This tutorial aims to demonstrate a practical comparison study using our scikit-activeml library. The workflow involves utilizing a self-supervised learning model, specifically DINOv2 from [1], to generate embeddings for the CIFAR-100 dataset [2]. Subsequently, various active learning strategies will be employed to intelligently select samples for labeling.

Key Steps:

  1. Self-Supervised Learning Model: Utilize the DINOv2 model to create embedding dataset for CIFAR-100 dataset.

  2. Active Learning Strategies: Employ different active learning strategies provided by our library, including:

    • Random Sampling,

    • Uncertainty Sampling,

    • Discriminative Active Learning,

    • CoreSet,

    • TypiClust,

    • Badge,

    • ProbCover,

    • DropQuery,

    • Falcun.

  3. Batch Sample Selection: Use each active learning strategy to select a batch of samples for labeling.

  4. Plotting the results: By the end of this notebook, we’ll compare the accuracy of the aforementioned active learning strategies.

References:

[1] Oquab, M., Darcet, T., Moutakanni, T., Vo, H. V., Szafraniec, M., Khalidov, V., … & Bojanowski, P. DINOv2: Learning Robust Visual Features without Supervision. Transactions on Machine Learning Research.
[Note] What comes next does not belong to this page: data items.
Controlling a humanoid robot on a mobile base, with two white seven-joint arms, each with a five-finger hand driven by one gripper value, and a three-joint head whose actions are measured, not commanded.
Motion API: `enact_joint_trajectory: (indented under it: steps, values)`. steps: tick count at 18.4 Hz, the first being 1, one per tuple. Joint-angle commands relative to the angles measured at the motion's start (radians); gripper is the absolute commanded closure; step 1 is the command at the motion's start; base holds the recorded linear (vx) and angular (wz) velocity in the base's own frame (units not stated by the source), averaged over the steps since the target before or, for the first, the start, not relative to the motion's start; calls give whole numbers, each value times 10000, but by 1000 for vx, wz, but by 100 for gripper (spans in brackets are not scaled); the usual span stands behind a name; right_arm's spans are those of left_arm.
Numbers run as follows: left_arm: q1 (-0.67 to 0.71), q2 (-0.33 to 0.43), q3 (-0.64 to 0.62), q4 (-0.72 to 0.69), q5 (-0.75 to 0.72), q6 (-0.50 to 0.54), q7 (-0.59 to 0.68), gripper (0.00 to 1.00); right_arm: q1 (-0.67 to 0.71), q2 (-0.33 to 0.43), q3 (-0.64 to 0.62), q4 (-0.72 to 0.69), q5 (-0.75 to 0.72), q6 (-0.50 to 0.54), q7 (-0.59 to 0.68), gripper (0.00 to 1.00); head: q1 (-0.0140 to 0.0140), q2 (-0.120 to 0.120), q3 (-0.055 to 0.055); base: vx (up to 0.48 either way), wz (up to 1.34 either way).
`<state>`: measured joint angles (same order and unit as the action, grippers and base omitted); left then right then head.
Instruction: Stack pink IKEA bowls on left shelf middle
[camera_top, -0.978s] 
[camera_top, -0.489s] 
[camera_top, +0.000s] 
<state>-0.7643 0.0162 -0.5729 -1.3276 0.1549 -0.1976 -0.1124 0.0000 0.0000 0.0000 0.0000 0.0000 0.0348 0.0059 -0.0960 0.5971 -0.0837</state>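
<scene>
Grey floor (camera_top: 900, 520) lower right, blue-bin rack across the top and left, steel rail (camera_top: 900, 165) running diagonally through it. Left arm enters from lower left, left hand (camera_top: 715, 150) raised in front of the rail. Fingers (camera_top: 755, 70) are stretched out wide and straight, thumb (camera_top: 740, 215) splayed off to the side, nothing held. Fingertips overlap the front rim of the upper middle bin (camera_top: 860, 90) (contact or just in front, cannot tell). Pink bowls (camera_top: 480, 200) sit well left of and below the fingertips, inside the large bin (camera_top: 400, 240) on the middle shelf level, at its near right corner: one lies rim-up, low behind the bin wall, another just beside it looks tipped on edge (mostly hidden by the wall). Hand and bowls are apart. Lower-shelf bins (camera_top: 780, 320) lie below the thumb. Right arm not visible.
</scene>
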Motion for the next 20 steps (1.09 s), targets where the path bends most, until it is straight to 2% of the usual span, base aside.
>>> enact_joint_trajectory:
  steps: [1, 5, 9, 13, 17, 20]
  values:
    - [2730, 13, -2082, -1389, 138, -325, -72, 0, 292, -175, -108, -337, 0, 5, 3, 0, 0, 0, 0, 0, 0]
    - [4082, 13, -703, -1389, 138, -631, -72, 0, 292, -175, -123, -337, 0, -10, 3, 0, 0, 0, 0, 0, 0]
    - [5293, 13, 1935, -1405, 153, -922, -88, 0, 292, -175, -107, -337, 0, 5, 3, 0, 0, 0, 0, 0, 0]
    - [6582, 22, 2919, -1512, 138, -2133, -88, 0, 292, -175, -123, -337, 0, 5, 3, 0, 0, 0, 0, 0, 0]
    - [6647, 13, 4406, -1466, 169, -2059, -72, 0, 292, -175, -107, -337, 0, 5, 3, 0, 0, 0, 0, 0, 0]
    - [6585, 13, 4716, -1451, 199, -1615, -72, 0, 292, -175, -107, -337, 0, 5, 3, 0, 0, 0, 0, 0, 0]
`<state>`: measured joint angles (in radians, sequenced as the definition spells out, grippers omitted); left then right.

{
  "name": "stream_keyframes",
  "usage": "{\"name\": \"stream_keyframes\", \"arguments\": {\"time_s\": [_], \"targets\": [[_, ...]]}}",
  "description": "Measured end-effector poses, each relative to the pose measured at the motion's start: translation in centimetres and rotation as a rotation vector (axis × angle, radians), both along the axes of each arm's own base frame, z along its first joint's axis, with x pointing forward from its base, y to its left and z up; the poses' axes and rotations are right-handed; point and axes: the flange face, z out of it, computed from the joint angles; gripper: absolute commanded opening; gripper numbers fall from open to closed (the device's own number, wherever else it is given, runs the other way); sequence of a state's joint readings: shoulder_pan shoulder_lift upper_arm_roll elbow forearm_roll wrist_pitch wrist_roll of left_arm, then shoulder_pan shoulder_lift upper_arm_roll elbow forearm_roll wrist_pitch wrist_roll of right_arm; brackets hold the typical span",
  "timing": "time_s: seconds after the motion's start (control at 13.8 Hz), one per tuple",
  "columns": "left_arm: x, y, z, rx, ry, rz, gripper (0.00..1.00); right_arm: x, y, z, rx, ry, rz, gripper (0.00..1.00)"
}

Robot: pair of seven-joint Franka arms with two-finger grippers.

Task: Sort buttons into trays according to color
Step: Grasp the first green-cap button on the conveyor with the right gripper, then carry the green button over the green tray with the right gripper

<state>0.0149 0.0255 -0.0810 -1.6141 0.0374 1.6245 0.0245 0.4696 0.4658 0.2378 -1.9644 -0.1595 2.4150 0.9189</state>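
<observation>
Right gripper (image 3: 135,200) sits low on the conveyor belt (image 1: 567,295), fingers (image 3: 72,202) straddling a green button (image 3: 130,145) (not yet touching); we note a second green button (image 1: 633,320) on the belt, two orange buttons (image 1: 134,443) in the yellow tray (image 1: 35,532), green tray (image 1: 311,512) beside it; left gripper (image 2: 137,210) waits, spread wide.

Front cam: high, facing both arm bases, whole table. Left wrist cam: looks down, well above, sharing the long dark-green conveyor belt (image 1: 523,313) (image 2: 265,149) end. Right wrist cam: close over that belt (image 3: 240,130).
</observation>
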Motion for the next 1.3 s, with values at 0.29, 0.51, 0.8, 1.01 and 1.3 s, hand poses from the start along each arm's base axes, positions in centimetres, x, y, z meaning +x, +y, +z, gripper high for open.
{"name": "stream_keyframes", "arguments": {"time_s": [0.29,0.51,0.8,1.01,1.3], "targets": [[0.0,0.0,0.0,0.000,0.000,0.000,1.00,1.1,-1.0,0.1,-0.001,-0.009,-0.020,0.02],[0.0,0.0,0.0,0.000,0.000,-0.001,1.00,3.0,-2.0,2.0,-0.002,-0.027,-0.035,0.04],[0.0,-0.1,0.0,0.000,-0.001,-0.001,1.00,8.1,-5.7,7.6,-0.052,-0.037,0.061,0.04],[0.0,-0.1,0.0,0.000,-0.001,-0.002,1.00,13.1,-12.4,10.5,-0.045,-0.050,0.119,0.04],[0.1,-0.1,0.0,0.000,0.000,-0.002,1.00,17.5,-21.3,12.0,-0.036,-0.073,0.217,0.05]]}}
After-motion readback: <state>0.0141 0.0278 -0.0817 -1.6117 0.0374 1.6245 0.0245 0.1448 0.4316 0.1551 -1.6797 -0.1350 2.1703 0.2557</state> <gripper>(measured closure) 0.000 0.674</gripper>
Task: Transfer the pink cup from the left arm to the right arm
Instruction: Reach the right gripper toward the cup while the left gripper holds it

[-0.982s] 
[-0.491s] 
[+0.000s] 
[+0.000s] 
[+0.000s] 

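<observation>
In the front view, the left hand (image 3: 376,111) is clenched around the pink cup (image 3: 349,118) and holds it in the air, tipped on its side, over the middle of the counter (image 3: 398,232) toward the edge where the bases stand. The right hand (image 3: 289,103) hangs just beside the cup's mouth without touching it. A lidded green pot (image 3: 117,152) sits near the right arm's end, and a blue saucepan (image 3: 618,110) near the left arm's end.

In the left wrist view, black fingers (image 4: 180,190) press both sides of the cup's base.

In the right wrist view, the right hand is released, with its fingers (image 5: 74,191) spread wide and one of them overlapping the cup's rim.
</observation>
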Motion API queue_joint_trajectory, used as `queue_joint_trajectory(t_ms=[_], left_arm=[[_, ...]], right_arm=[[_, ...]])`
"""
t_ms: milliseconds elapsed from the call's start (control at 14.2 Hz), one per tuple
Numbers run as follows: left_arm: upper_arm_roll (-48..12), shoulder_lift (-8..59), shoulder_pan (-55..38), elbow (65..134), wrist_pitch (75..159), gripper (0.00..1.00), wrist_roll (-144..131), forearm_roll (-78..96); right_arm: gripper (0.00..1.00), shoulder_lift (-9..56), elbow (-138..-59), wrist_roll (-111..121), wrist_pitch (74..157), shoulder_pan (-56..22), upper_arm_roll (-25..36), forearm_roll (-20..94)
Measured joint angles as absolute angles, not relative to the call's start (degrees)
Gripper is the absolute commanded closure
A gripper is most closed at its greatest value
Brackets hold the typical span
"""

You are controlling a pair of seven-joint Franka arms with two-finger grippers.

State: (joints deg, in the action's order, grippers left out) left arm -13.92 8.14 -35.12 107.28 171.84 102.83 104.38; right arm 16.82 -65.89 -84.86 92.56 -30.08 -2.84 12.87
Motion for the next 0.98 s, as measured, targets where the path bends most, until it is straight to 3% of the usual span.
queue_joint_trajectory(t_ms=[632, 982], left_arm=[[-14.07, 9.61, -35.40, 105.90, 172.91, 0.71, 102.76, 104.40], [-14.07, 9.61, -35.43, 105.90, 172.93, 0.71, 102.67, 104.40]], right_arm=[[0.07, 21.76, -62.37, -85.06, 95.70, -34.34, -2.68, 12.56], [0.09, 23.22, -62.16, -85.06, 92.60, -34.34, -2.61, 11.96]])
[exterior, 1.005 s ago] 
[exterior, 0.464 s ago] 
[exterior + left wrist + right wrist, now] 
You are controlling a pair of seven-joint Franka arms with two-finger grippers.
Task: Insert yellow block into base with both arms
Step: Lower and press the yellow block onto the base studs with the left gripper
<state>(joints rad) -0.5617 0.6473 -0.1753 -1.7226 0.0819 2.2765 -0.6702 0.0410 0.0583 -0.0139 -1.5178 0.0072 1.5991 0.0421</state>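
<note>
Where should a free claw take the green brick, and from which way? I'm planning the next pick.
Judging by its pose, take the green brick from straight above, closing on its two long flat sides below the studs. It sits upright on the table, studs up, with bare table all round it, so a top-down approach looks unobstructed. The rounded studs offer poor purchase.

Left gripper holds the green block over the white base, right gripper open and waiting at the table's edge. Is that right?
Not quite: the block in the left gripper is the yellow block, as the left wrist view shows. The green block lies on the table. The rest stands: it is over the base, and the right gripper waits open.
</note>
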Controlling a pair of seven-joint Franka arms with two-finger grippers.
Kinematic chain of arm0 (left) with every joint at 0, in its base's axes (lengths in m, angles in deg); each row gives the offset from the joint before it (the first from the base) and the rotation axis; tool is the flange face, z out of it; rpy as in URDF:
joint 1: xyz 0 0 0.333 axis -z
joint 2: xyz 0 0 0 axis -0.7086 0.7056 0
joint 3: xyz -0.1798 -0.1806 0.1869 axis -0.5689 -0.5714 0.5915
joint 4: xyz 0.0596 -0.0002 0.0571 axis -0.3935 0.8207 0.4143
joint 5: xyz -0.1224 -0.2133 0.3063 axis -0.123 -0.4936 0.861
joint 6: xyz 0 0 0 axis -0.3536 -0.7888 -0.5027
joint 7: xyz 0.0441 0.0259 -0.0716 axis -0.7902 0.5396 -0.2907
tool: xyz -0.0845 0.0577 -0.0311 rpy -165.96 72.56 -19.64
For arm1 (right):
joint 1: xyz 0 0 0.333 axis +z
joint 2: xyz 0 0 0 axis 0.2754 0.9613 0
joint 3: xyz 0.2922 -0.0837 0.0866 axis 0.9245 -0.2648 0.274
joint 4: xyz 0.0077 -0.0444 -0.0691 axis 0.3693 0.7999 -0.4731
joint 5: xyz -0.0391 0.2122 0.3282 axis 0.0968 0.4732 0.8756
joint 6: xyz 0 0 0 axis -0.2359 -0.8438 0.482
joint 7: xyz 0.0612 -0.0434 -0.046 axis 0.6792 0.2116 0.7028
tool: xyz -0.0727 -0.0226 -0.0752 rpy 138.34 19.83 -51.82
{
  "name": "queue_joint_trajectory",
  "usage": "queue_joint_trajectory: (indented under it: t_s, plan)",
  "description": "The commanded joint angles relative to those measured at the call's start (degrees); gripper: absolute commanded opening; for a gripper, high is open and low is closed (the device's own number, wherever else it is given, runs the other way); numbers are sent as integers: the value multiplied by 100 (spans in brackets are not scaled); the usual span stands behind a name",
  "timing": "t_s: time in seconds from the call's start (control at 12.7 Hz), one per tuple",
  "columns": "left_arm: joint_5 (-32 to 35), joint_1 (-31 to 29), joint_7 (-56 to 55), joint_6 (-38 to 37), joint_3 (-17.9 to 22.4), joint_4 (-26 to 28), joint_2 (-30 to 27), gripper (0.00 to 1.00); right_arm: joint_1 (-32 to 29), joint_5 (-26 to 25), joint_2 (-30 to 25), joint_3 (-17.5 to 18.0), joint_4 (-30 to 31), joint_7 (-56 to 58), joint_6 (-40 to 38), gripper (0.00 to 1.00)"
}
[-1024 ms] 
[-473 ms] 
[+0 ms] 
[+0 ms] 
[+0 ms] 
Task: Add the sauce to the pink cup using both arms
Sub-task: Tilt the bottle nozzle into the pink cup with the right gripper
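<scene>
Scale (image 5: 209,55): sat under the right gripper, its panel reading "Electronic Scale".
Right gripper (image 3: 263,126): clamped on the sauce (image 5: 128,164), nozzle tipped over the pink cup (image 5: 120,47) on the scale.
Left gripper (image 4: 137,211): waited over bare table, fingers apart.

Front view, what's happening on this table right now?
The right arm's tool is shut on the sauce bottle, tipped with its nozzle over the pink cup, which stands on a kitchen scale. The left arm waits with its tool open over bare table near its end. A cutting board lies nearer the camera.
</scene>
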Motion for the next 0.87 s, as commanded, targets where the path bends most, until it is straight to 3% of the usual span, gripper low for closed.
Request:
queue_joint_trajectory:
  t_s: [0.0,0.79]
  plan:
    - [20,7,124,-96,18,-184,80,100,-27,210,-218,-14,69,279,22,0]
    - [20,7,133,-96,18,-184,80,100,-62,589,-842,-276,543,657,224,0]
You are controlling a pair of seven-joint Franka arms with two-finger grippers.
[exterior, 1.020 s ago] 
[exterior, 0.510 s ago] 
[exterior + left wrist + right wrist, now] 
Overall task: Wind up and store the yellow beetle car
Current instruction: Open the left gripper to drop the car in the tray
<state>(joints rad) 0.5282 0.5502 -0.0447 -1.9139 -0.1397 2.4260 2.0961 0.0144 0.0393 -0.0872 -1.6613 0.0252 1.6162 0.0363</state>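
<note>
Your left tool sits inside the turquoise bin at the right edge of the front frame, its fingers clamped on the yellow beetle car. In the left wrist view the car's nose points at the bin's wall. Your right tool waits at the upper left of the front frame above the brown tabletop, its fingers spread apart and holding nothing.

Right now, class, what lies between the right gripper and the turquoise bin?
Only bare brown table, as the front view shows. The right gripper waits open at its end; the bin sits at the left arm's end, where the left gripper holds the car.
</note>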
[2] Krizhevsky, A., & Hinton, G. (2009). Learning Multiple Layers of Features from Tiny Images.

[2]:
# Comment in for speedup, if you have cuML installed.
# %load_ext cuml.accel
import numpy as np
import matplotlib as mlp
import matplotlib.pyplot as plt
import torch
import warnings

from datasets import load_dataset
from sklearn.linear_model import LogisticRegression
from skactiveml.classifier import SklearnClassifier
from skactiveml.pool import (
    UncertaintySampling,
    RandomSampling,
    DiscriminativeAL,
    CoreSet,
    TypiClust,
    Badge,
    DropQuery,
    ProbCover,
    Falcun,
    SubSamplingWrapper,
)
from skactiveml.utils import call_func
from transformers import AutoImageProcessor, Dinov2Model
from tqdm import tqdm


warnings.filterwarnings("ignore")
mlp.rcParams["figure.facecolor"] = "white"
device = "cuda" if torch.cuda.is_available() else "cpu"
cuML: Accelerator installed.

Embed CIFAR-100 Images with DINOv2#

In this step, we focus on preparing the datasets using the self-supervised learning model DINOv2. DINOv2, short for “self-distillation with no labels”, is a popular vision foundation model that excels at providing meaningful representations for image data.

[3]:
# Download data.
ds = load_dataset("uoft-cs/cifar100")

# Download DINOv2 ViT/S-14 as embedding model.
processor = AutoImageProcessor.from_pretrained(
    "facebook/dinov2-small", use_fast=True
)
model = Dinov2Model.from_pretrained("facebook/dinov2-small").to(device).eval()


# Embed CIFAR-100 images.
def embed(batch):
    inputs = processor(images=batch["img"], return_tensors="pt").to(device)
    with torch.no_grad():
        out = model(**inputs).last_hidden_state[:, 0]
    batch["emb"] = out.cpu().numpy()
    return batch


ds = ds.map(embed, batched=True, batch_size=32)
X_pool = np.stack(ds["train"]["emb"], dtype=np.float32)
y_pool = np.array(ds["train"]["fine_label"], dtype=np.int64)
X_test = np.stack(ds["test"]["emb"], dtype=np.float32)
y_test = np.array(ds["test"]["fine_label"], dtype=np.int64)

Random Seed Management#

To ensure experiment reproducibility, it’s important to set random states for all components that might use them. For simplicity, we set a single fixed random state and use helper functions to generate new seeds and random states. It’s important to note that the master_random_state should only be used to create new random states or random seeds.

[4]:
master_random_state = np.random.RandomState(0)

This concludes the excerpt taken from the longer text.